Problem to work on:
Print the data below verbatim, minus images.

Content starts

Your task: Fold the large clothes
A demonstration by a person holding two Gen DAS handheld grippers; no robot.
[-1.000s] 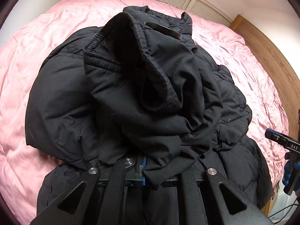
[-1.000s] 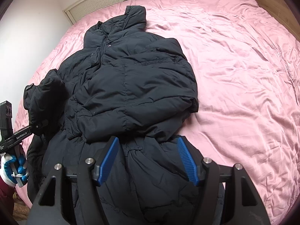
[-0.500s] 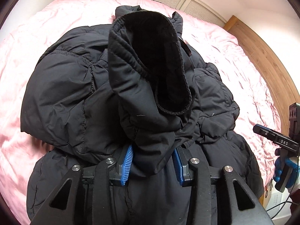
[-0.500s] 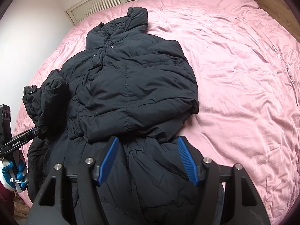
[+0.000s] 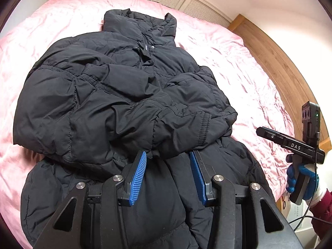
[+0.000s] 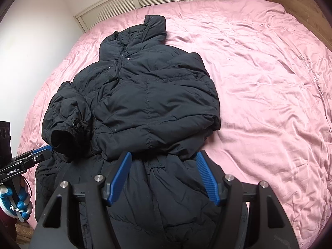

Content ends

Solution to this problem:
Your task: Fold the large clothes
A demonstration by a person holding two Gen DAS handheld grippers; no robot.
[-1.000s] 
[-1.000s] 
[-0.500s] 
[-0.500s] 
[+0.000s] 
[+0.000s] 

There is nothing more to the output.